By Sarah-Claire Jordan

As I’ve said before, military communication and its effectiveness is extremely important. Not only does it keep the military and its many branches running smoothly, but it also prevents certain catastrophes from happening as well as helping to establish a sense of culture among soldiers and military personnel. The NATO phonetic alphabet serves a very important purpose, but it wouldn’t work if you wanted to send messages back and forth while the enemy is out there tapping into your communication lines.

That is where code talkers come in, military personnel who understood and spoke very uncommon languages and used them to communicate crucial information to each other. The most important part is that the language be one that the enemy probably never heard of, and not similar at all to one they might know. Many code talkers were soldiers who also happened to grow up in a family that spoke one of these languages, but a few became fluent over time through studying.

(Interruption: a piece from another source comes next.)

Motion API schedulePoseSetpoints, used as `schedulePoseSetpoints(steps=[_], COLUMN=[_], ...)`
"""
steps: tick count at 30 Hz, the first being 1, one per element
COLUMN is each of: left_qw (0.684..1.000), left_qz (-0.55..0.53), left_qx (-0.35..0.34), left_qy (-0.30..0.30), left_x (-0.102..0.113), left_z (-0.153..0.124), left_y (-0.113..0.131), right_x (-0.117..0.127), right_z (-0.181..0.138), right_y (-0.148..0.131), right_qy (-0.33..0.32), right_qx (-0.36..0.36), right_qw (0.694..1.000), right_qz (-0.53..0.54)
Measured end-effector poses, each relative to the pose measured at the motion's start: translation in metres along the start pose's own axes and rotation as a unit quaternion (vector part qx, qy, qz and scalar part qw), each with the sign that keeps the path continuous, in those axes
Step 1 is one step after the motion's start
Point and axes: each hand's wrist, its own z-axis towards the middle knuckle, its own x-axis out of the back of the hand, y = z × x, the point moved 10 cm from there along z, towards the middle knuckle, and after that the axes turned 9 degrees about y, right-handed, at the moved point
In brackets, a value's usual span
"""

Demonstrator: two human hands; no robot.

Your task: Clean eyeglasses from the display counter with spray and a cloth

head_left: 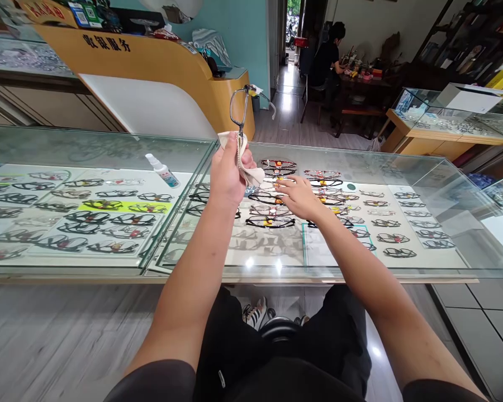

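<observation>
My left hand [227,174] is raised over the glass display counter [109,151], closed on a pale cleaning cloth [243,162] and a pair of thin metal-framed glasses [240,107]. The glasses stand upright above the fist, one temple arm sticking out to the right. My right hand [298,196] lies on the glass top just right of the cloth, fingers stretched out and pointing left, holding nothing. Rows of glasses [272,215] lie under the glass below both hands.
A small white spray bottle [162,170] lies on the glass to the left. A yellow cashier desk [151,61] stands behind the counter. Another display case [452,120] is at the right. A person in black [329,56] sits at a far table.
</observation>
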Motion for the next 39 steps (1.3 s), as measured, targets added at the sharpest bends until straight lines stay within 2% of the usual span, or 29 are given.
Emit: schedulePoseSetpoints(steps=[9, 15, 23, 31, 33, 35, 37, 39], left_qw=[1.0, 1.0, 1.0, 1.0, 0.999, 0.996, 0.99, 0.982], left_qz=[0.0, -0.007, 0.0, 0.01, 0.026, 0.053, 0.082, 0.101], left_qx=[0.013, 0.016, 0.022, 0.006, 0.012, 0.022, 0.037, 0.049], left_qy=[-0.003, -0.003, 0.003, -0.008, -0.028, -0.063, -0.109, -0.151], left_x=[-0.002, 0.0, 0.0, -0.002, -0.006, -0.014, -0.023, -0.031], left_z=[-0.002, 0.0, 0.0, 0.0, -0.004, -0.011, -0.022, -0.034], left_y=[-0.002, -0.004, -0.006, -0.006, -0.009, -0.016, -0.026, -0.035], right_x=[-0.007, -0.014, -0.008, -0.013, 0.003, 0.035, 0.071, 0.094], right_z=[0.003, 0.003, 0.003, 0.001, 0.002, 0.001, -0.005, -0.013], right_y=[-0.004, -0.004, -0.006, -0.006, -0.006, -0.005, 0.0, 0.009], right_qy=[0.006, -0.013, -0.004, -0.008, 0.037, 0.125, 0.224, 0.28], right_qx=[0.015, 0.006, 0.008, 0.002, 0.003, 0.006, 0.003, -0.013], right_qw=[1.0, 0.999, 1.0, 1.0, 0.999, 0.985, 0.944, 0.891], right_qz=[-0.014, -0.031, -0.021, -0.014, 0.025, 0.114, 0.242, 0.357])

When deciding which languages would be best suited for use as a military code language, Native American languages tended to win out. It makes sense, though, that they would be used. They have nothing in common with languages not found in the Americas, and more often than not do not have any written record that an enemy could get their hands on. The first Native American languages used were Cherokee, Choctaw, and Comanche. Cherokee was used during a particular battle of World War I, and Choctaw soldiers were also used in that same war.

Before World War II, Hitler sent anthropologists to the U.S. to try to learn some Native American languages in case the U.S. tried to use them on the European front. Because of this, the use of code talkers wasn’t so prevalent in World War II. However, some Comanche soldiers proved their worth during the Invasion of Normandy, greatly impacting the outcome. Not only did they speak in a language that Hitler’s forces could not decipher, the also used code words in Comanche, using terms such as, for example, “pregnant airplane” and “turtle” to refer to bomber planes and tanks.

The code talkers that most Americans know about are the ones who spoke Navajo. Navajo code talkers were used extensively in World War II. The Navajo language was perfect for use as a code language, since it wasn’t even mutually intelligible with other languages in its own language family. On top of that, Navajo grammar is extremely complex and it is not a written language. Eventually the Marines, who used Navajo code talkers, recognized that, instead of spelling out code terms phonetically which took too long, they could just use the Navajo word for whatever they wanted to say. Some of these terms are still used today.

Other languages have been used too over the course of modern human history as a way of keeping the enemy from cracking the code, such as Basque and Nubian, but the majority of code talkers used Native American languages, mostly because they are unique to our continent and the communities that were here first.